Forum Scrape Issue

Hi guys,

So i set away my first scraping job of a forum using the interactive selector and it seems to be grabbing everything i want.

Basically:
Topic Pages 1-n > then within each topic > Replies pages 1-n

it captures around 179,000 posts of the 220,000 topics/replies but i don't know where its going wrong with the remaining missed posts. when i preview the data it seems to highlight all the right stuff. I paste my sitemap and details below. Im saving to a couchDB as it does not handle it using CSV and i can't seem to figure out how to export it so i cant see where its gone wrong really so that will be another post most likely!

is there anything below that seems to pop out to you that is incorrect?

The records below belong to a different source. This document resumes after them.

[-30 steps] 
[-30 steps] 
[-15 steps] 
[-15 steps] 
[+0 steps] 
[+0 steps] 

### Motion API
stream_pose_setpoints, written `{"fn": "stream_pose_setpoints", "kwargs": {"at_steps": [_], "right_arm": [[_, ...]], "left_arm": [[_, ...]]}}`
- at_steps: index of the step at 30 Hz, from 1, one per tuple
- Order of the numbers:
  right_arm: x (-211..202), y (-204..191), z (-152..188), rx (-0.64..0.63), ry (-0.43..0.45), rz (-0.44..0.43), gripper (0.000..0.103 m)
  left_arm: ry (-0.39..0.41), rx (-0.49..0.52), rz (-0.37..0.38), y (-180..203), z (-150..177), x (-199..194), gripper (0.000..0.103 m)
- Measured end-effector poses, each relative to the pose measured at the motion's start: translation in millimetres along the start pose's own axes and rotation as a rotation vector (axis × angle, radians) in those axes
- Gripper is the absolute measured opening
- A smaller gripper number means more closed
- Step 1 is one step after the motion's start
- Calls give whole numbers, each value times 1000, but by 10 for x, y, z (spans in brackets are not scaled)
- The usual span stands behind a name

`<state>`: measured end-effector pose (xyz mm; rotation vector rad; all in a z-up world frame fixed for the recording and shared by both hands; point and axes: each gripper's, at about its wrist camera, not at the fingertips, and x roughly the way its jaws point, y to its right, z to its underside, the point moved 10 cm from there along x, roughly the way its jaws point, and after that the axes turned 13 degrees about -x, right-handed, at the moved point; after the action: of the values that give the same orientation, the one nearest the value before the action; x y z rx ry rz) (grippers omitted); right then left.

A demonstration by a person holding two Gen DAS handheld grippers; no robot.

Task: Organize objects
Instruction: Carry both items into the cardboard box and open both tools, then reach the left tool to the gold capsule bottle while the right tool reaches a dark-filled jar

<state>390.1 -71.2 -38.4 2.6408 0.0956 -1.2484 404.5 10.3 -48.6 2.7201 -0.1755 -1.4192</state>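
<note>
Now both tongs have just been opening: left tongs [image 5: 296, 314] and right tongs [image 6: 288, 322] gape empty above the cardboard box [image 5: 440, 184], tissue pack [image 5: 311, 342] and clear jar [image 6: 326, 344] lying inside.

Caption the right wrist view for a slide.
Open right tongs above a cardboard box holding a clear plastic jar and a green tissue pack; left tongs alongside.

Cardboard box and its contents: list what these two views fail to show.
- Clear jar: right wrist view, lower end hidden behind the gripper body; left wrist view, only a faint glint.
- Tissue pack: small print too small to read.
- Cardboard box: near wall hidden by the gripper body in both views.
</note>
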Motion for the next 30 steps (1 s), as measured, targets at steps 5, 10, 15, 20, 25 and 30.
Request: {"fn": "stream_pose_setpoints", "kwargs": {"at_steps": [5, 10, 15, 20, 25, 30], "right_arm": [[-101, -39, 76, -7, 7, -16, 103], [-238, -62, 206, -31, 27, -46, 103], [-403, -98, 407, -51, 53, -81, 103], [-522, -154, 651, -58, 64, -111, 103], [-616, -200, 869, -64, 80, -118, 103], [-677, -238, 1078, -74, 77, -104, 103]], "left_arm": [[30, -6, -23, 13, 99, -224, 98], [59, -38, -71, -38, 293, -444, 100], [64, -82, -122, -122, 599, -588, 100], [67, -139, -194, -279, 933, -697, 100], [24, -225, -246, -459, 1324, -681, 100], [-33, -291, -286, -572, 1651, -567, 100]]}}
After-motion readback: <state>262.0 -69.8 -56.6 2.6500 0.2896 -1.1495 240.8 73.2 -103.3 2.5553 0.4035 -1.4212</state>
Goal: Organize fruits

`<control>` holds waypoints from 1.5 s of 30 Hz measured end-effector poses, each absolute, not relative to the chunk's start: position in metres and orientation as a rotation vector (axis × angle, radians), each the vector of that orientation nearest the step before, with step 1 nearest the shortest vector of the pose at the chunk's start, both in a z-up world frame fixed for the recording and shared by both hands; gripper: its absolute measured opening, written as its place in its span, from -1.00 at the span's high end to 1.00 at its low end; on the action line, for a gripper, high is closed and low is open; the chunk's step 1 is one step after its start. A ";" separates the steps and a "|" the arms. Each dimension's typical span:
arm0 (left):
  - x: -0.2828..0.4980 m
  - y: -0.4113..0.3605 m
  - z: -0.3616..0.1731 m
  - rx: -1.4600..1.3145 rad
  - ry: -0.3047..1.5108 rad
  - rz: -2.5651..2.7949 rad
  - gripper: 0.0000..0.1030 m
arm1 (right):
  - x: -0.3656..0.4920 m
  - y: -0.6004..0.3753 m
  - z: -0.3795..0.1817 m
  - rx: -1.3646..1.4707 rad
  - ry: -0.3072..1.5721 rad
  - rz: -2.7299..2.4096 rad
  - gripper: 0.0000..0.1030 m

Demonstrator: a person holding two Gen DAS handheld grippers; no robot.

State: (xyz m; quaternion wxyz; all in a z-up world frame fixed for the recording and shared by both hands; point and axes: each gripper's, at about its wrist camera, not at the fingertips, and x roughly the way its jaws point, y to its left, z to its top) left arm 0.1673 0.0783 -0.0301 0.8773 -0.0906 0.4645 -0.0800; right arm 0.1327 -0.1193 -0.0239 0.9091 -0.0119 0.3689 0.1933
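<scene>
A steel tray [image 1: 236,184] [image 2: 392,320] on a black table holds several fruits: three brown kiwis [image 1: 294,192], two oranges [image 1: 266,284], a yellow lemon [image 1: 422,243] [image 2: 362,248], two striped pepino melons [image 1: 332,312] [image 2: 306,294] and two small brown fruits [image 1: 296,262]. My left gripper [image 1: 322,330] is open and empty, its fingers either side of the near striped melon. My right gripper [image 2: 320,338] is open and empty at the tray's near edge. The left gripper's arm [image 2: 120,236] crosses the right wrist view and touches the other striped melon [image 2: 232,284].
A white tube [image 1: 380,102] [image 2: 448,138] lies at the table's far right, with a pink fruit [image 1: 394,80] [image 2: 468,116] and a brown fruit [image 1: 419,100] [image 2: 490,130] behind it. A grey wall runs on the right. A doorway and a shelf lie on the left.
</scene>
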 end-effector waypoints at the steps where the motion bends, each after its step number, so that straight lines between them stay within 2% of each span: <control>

{"_id":"living3","startUrl":["http://sjogrensworld.org/forums/index.php?PHPSESSID=89f6f7a2480d9312151be0bdc2e3cb3c&board=1.0"],"selectors":[{"id":"paginationSubRootPages","type":"SelectorLink","parentSelectors":["_root","paginationSubRootPages"],"selector":".pagelinks a:nth-of-type(n+2)","multiple":true,"delay":0},{"id":"paginationThread","type":"SelectorLink","parentSelectors":["_root","paginationSubRootPages"],"selector":".windowbg2 span a","multiple":true,"delay":0},{"id":"paginationInThread","type":"SelectorLink","parentSelectors":["paginationThread","paginationInThread"],"selector":"a.navPages","multiple":true,"delay":0},{"id":"Replies","type":"SelectorText","parentSelectors":["paginationThread"],"selector":"div.inner","multiple":true,"regex":"","delay":0}]}

Any guidance appreciated.

Cheers,

Kris

Try this one:

{"_id":"living3","startUrl":["http://sjogrensworld.org/forums/index.php?PHPSESSID=89f6f7a2480d9312151be0bdc2e3cb3c&board=1.0"],"selectors":[{"id":"paginationSubRootPages","type":"SelectorLink","parentSelectors":["_root","paginationSubRootPages"],"selector":".pagelinks a:nth-of-type(n+2)","multiple":true,"delay":0},{"id":"paginationThread","type":"SelectorLink","parentSelectors":["_root","paginationSubRootPages"],"selector":".windowbg2 span a","multiple":true,"delay":0},{"id":"paginationInThread","type":"SelectorLink","parentSelectors":["paginationThread","paginationInThread"],"selector":"a.navPages","multiple":true,"delay":0},{"id":"Replies","type":"SelectorText","parentSelectors":["paginationThread","paginationInThread"],"selector":"div.inner","multiple":true,"regex":"","delay":0}]}

Might be that the pagination within the thread is paginating through, but the 'Replies' selector is not looped into the pagination, so if there are more than 1 page, the pagination is executed for those pages, but there is not 'Replies' selector looped in, so it just iterates through the pages without the selector to collect the replies.

Let me know if it worked.

Hi Webber,

This worked great overall, caught 98% of the posts!

Cheers!